The authors show how effective-potential path-integrals methods, stemming on a simple and nice idea originally due to Feynman and successfully employed in physics for a variety of quantum thermodynamics applications, can be used to develop an accurate and easy-to-compute semi-analytical approximation of transition probabilities and Arrow-Debreu densities for arbitrary diffusions. The authors illustrate the accuracy of the method by presenting results for the Black-Karasinski and the GARCH linear models, for which the proposed approximation provides remarkably accurate results, even in regimes of high volatility, and for multi-year time horizons. The accuracy and the computational efficiency of the proposed approximation makes it a viable alternative to fully numerical schemes for a variety of derivatives pricing applications.

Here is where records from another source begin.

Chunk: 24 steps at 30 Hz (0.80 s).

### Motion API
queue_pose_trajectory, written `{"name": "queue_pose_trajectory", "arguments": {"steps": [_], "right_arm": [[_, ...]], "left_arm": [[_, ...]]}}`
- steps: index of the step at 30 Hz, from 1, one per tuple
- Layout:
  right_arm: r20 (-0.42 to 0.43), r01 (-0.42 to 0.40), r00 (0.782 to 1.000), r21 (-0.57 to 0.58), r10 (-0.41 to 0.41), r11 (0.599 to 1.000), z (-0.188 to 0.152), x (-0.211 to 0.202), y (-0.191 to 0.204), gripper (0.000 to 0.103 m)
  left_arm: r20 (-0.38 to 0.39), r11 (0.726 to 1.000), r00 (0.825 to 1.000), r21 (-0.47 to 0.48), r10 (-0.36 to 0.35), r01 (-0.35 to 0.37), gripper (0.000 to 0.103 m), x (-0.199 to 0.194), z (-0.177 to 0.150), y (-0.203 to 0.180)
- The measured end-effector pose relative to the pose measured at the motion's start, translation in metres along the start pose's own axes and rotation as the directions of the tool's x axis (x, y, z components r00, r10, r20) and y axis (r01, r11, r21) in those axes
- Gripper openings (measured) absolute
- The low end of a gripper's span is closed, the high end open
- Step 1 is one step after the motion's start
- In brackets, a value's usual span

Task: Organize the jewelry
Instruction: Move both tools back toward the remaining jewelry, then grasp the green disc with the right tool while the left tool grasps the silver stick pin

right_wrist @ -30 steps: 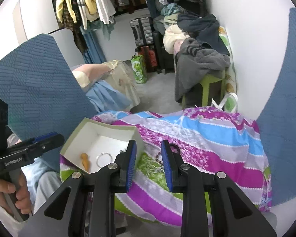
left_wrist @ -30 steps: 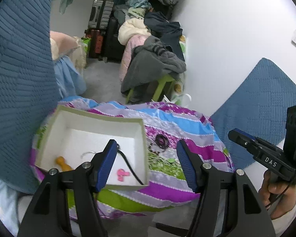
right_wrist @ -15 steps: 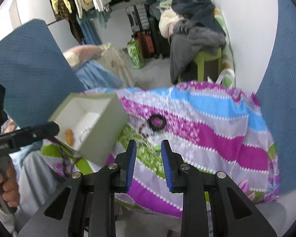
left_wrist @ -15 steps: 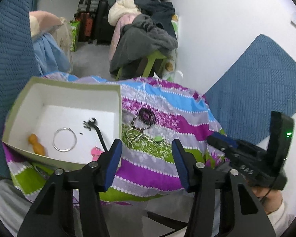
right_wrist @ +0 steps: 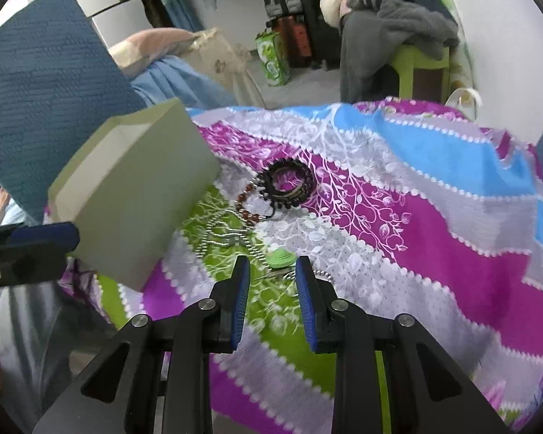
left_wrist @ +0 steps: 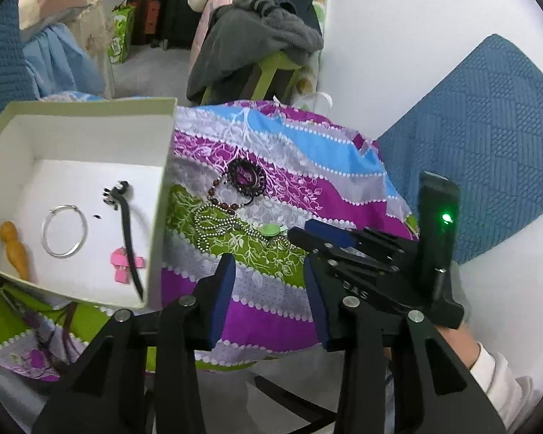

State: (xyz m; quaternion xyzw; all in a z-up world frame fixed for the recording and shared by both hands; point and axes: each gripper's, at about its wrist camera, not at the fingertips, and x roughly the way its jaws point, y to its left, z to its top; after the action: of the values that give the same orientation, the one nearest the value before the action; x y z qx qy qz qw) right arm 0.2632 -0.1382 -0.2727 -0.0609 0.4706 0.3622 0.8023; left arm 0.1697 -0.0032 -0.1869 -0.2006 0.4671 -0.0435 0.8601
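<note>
While the right gripper [right_wrist: 271,271] hangs low over the striped cloth [right_wrist: 434,217], its jaws stand a little apart with nothing pinched, framing a small green disc [right_wrist: 281,257] and the fine bead chain [right_wrist: 221,235] beside it. Just beyond lie a reddish bead strand [right_wrist: 248,202] and a dark coiled bracelet [right_wrist: 289,182], all loose on the fabric and close together. The left gripper [left_wrist: 268,278] has just been closing its jaws; they are now moderately spread with only cloth between them, and it holds nothing. It sits near the open box [left_wrist: 163,195], which in the left wrist view already contains a silver bangle [left_wrist: 64,230], an orange piece [left_wrist: 14,249], a pink clip [left_wrist: 126,264] and a black strap-like item [left_wrist: 128,231].

Several risks seem likely. The chain, strand and bracelet overlap (or at least touch), so a pinch on one could drag the others along and tangle them. The cloth is soft and rumpled over something rounded, so the pads may gather fabric instead of the thin chain. The disc is flat and could slip out sideways. The box rests on that same yielding surface, tilted, and a nudge from the nearby left gripper could tip it and spill what is sorted.
</note>
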Motion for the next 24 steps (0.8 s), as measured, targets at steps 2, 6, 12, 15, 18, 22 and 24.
{"name": "queue_pose_trajectory", "arguments": {"steps": [2, 6, 12, 15, 18, 22, 24], "right_arm": [[-0.029, 0.003, 1.0, -0.004, -0.003, 1.0, 0.0, 0.012, -0.008, 0.024], [-0.04, -0.015, 0.999, -0.001, 0.015, 1.0, -0.001, 0.019, -0.016, 0.024], [-0.062, -0.052, 0.997, -0.04, 0.05, 0.998, 0.004, 0.034, -0.012, 0.024], [-0.059, -0.058, 0.997, -0.052, 0.055, 0.997, 0.005, 0.037, -0.011, 0.025], [-0.057, -0.075, 0.996, -0.059, 0.071, 0.995, 0.005, 0.036, -0.01, 0.014], [-0.052, -0.071, 0.996, -0.044, 0.068, 0.997, 0.003, 0.031, -0.015, 0.006], [-0.038, -0.08, 0.996, -0.026, 0.079, 0.996, 0.003, 0.026, -0.019, 0.006]], "left_arm": [[-0.019, 1.0, 1.0, -0.004, -0.002, 0.001, 0.03, 0.01, 0.0, -0.001], [-0.042, 1.0, 0.999, 0.018, 0.005, -0.004, 0.03, 0.023, -0.003, -0.008], [-0.073, 1.0, 0.997, 0.022, 0.023, -0.022, 0.03, 0.038, -0.002, -0.006], [-0.083, 1.0, 0.996, 0.008, 0.028, -0.027, 0.03, 0.044, -0.002, -0.004], [-0.088, 0.999, 0.996, 0.005, 0.033, -0.033, 0.03, 0.047, -0.003, -0.003], [-0.099, 0.999, 0.995, 0.014, 0.033, -0.031, 0.03, 0.055, -0.003, -0.007], [-0.103, 0.999, 0.994, 0.023, 0.034, -0.031, 0.03, 0.06, -0.002, -0.01]]}}
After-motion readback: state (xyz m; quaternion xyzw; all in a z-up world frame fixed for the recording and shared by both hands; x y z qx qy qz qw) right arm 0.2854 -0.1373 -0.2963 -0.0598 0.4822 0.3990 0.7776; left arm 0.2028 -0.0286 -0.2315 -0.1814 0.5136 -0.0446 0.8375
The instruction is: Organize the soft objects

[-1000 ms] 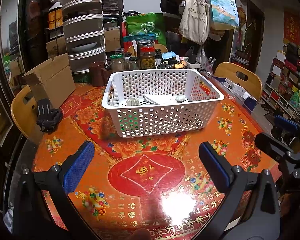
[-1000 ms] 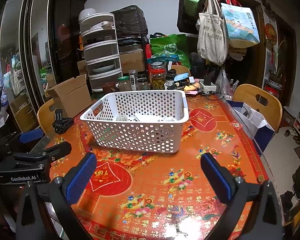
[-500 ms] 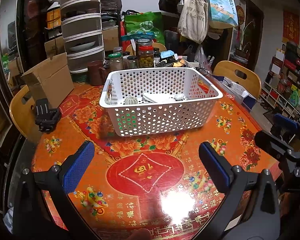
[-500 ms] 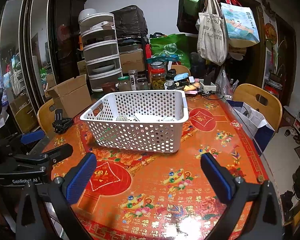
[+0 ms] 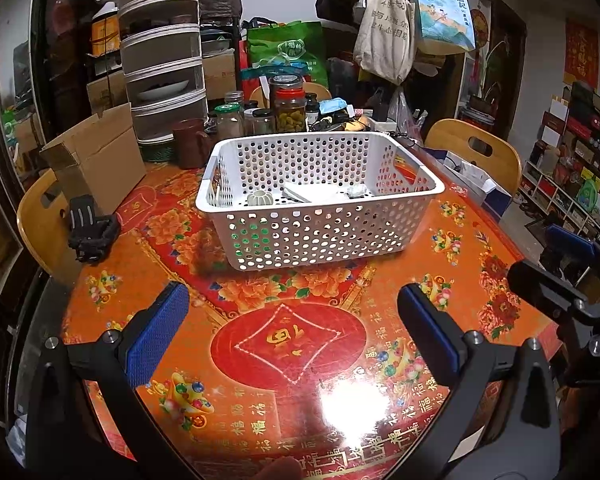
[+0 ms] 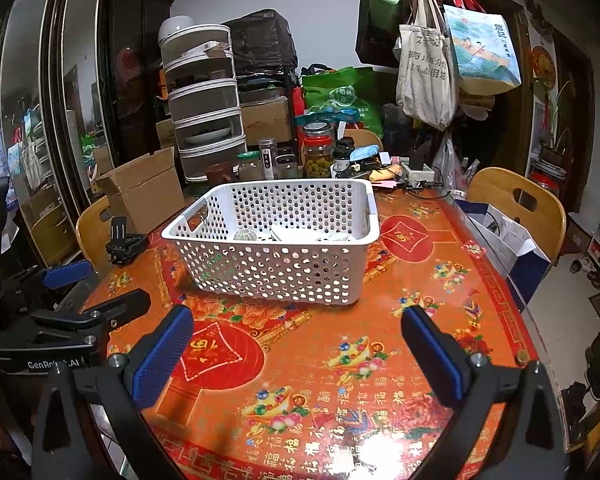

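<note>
Landmark: the white perforated basket, one in number, standing on the orange-red patterned table.

Left of the basket: one open cardboard box, one small black clip-like device on the table edge, and one wooden chair behind it. Behind the basket: a cluster of glass jars, their number not readable through the crowding. Right of the basket: a second wooden chair.

Inside the basket, left to right: one round ribbed grey-green piece, one flat white item and one small pale lump. These three appear to be the soft objects of the task; none lies on the table outside the basket, so the work seems near its end, or a fresh item has yet to be fetched.

Left gripper: spread wide, holding nothing, poised above the table in front of the basket. Right gripper: likewise spread wide and holding nothing, in front of the basket and to its right.

Technique, as a judgement: if an item is to be rearranged, enter over the near rim from above, close on the item's middle, and squeeze only lightly, since soft goods deform and slip.
</note>
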Demonstrator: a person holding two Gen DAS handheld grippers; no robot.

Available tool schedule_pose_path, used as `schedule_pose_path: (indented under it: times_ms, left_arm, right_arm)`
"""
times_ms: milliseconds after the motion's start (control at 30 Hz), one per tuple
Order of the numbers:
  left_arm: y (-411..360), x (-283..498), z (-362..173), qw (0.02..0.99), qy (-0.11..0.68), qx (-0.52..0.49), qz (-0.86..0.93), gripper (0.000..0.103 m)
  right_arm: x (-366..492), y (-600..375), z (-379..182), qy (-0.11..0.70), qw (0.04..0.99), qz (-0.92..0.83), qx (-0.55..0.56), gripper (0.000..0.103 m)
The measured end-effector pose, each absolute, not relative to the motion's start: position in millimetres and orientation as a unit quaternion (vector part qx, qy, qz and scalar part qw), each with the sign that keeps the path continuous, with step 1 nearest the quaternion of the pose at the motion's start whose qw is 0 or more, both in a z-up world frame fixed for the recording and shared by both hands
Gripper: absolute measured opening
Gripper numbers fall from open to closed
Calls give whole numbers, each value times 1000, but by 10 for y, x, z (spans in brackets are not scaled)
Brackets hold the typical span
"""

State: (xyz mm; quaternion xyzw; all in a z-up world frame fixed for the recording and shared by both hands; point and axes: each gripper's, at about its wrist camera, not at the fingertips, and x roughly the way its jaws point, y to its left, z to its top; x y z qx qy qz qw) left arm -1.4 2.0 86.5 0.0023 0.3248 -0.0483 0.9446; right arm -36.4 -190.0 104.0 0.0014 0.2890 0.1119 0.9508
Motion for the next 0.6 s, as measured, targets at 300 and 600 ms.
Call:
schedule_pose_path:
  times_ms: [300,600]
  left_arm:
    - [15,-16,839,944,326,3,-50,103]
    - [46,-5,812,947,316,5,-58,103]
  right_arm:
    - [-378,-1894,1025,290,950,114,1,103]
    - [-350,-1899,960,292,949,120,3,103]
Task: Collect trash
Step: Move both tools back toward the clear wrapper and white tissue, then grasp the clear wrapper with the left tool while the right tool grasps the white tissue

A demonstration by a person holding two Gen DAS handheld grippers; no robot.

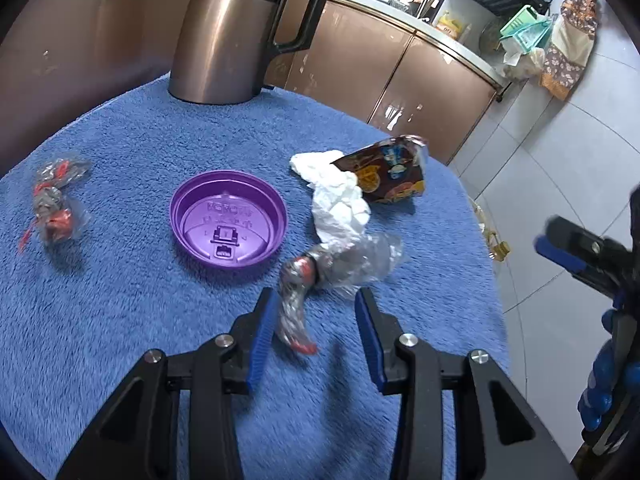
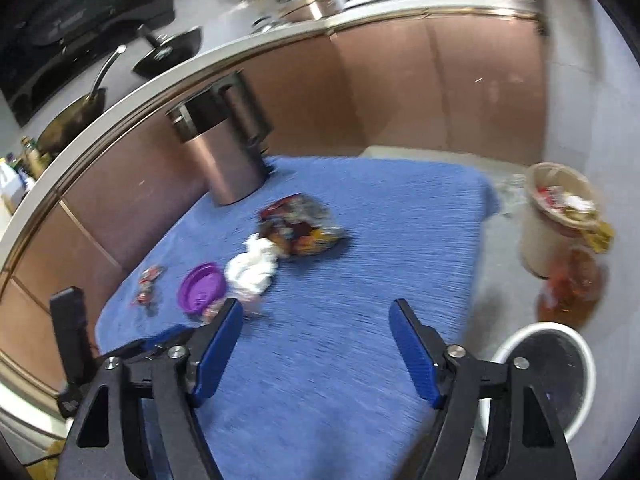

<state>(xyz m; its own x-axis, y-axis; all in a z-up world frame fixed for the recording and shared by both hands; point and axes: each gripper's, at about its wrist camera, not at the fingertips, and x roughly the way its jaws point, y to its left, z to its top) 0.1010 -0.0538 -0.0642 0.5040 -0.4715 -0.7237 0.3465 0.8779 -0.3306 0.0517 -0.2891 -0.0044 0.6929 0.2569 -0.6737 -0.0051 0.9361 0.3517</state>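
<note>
A: Which bins?
B: The beige bin [image 2: 554,220] on the floor off the table's right edge brims with wrappers; the white bin [image 2: 544,376] nearer looks empty, though blurred.
A: Grippers?
B: Left gripper [image 1: 316,312] is part open, a clear wrapper [image 1: 320,276] between its pads, probably unpinched. Right gripper [image 2: 316,316] gapes empty over bare blue cloth [image 2: 340,360].
A: Other trash?
B: A purple lid [image 1: 228,218], tissue [image 1: 340,204] and snack packet [image 1: 394,172] lie mid-table.

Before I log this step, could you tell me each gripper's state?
Left gripper: open, a crumpled clear wrapper between its fingers, not gripped.
Right gripper: open, empty.
</note>
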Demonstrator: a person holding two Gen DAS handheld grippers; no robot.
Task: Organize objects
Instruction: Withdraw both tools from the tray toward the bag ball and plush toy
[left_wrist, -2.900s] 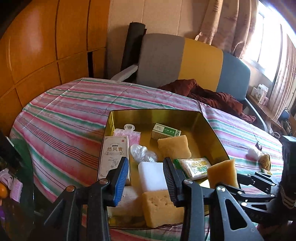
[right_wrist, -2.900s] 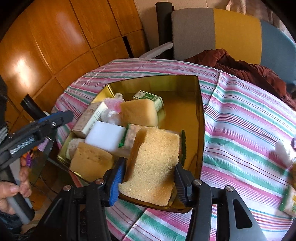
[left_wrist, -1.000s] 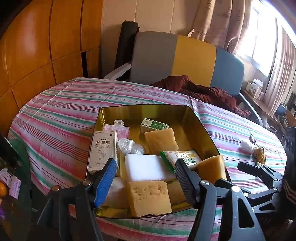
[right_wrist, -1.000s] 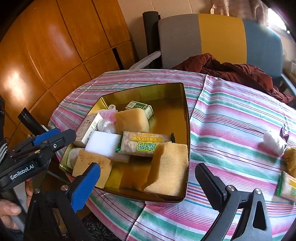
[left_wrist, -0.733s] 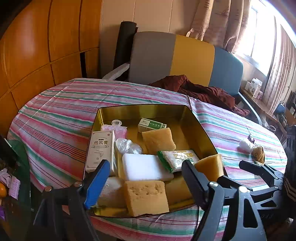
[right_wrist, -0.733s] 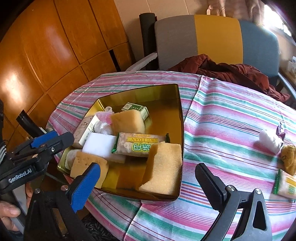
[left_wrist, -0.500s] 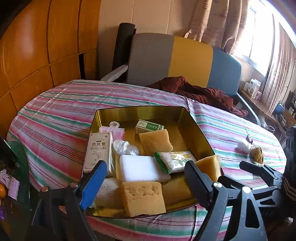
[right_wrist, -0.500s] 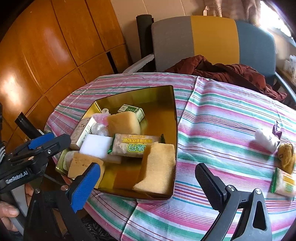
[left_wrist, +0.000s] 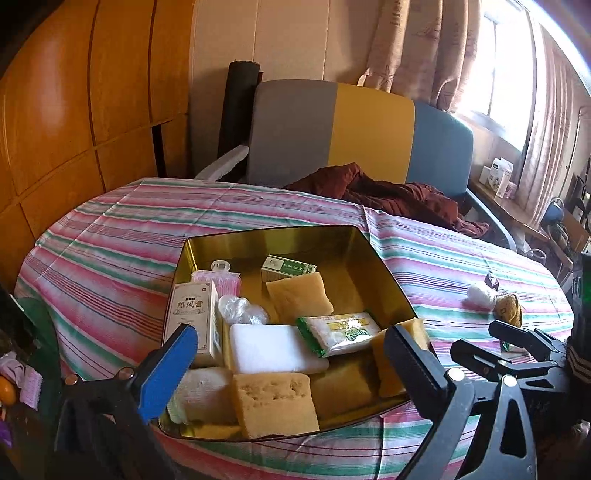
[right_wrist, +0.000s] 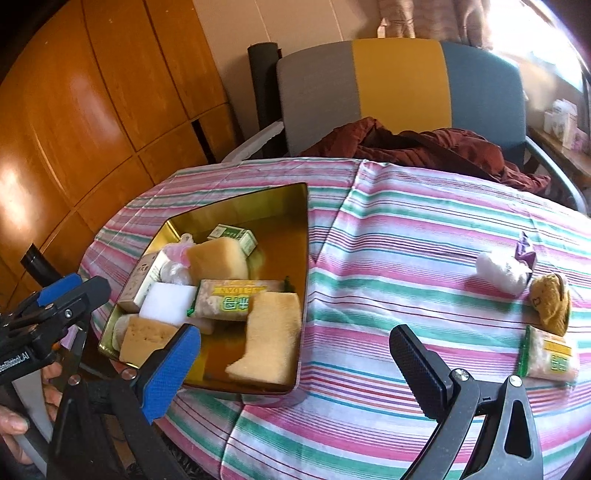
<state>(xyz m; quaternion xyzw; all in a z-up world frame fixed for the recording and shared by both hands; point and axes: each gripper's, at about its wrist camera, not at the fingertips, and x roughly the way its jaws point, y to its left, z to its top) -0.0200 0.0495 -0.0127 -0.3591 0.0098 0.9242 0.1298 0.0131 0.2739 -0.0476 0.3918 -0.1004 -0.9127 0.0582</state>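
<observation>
Mostly done: gold tin (right_wrist: 303, 258) near the table's left edge holds sponges and packets, while cotton ball (right_wrist: 498, 271), brown toy (right_wrist: 550, 302) and snack packet (right_wrist: 550, 356) wait near the right edge; right gripper (right_wrist: 295, 354) gapes empty, left gripper (left_wrist: 291, 354) is opening, nothing between its jaws.

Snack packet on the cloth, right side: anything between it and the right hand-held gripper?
Nothing visible. The right hand-held gripper is open and empty, with bare striped tablecloth between it and the snack packet. The brown plush sits just behind the packet.

Inside the gold tin (left_wrist: 388, 273) I read "熄风膏" on the white box (left_wrist: 190, 317), "WEIDAN" upside down on the snack packet (right_wrist: 236, 299), and "Robot.AI" on my left gripper (right_wrist: 55, 295).
</observation>
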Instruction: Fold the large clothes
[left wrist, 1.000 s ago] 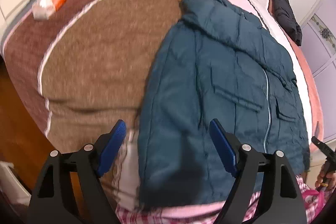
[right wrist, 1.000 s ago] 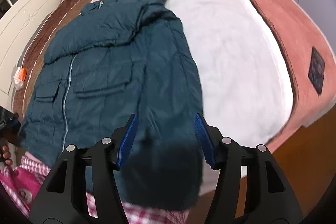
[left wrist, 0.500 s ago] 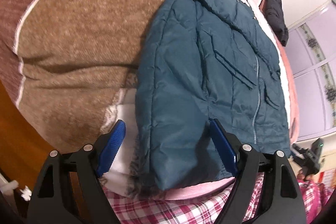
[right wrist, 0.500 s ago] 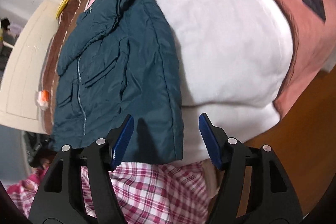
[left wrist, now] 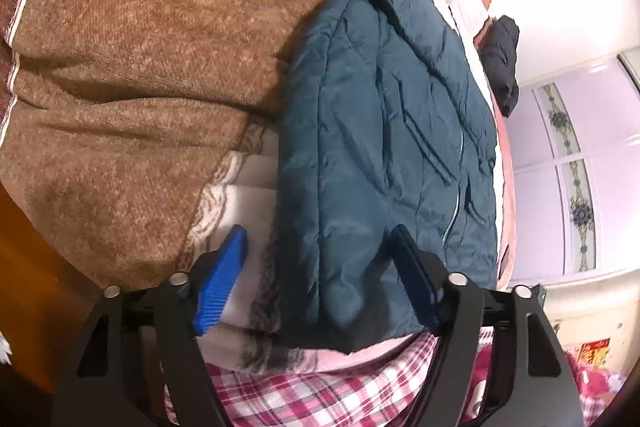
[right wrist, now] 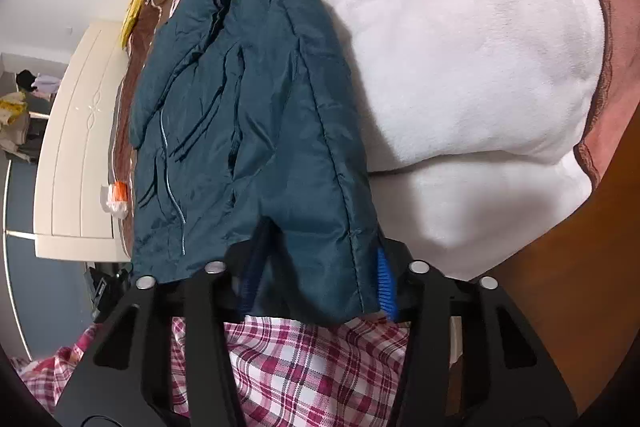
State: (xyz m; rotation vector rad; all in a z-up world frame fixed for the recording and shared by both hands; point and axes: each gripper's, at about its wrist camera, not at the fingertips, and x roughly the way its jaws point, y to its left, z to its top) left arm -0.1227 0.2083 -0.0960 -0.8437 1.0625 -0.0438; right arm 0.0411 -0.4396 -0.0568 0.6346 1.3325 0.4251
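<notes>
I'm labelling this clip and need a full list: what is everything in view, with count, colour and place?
jacket: one, dark teal, flat on the bed, hem toward the cameras
brown blanket: one, brown, beside the jacket in the left wrist view
white blanket: one, white with a pink border, on the jacket's other side
dark garment: one, black, far end of the bed
packet: one, white and orange, on the bed's far edge
checked clothing: pink and white, on the person
left gripper: black, blue pads, astride a hem corner
right gripper: black, jaws just closing around the other corner
</notes>
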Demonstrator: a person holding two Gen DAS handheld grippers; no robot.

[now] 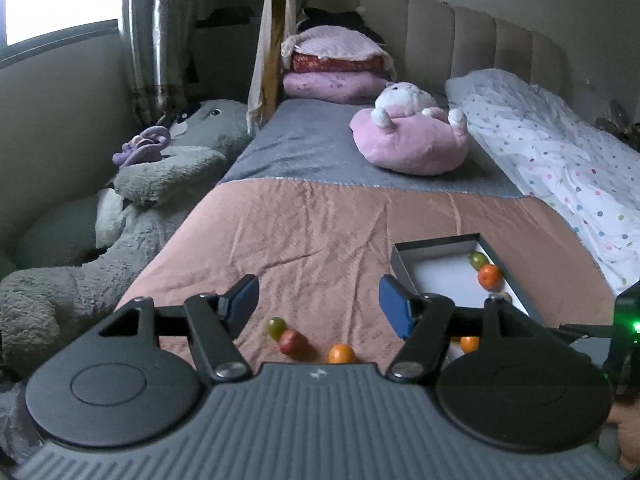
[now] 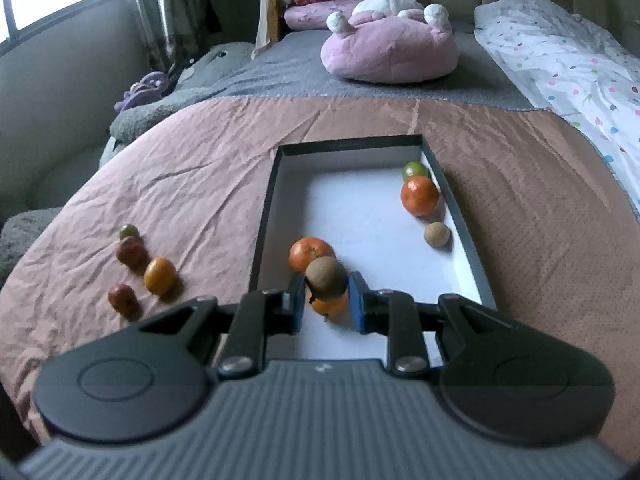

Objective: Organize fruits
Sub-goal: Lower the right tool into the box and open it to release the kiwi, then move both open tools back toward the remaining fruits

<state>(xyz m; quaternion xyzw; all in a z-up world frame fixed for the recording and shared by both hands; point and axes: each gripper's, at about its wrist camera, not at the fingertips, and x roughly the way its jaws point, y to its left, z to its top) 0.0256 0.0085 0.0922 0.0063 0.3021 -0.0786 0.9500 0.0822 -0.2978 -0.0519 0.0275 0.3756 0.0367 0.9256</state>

TOPICS: Derivatives, options, credit default swaps

Key Findings

  • • The connection between Feynman’s path-integrals and the formalism of derivatives pricing provides powerful computational tools for financial applications.

  • • An ‘effective potential’ path-integral formalism of quantum statistical mechanics, employed over the years for the study of a number quantum systems, can be employed to develop semi-analytical approximations of transition probabilities and Arrow-Debreu prices for non-linear diffusion.

  • • The accuracy and the computational efficiency of the proposed approximation makes it a viable alternative to fully numerical schemes for a variety of derivatives pricing applications.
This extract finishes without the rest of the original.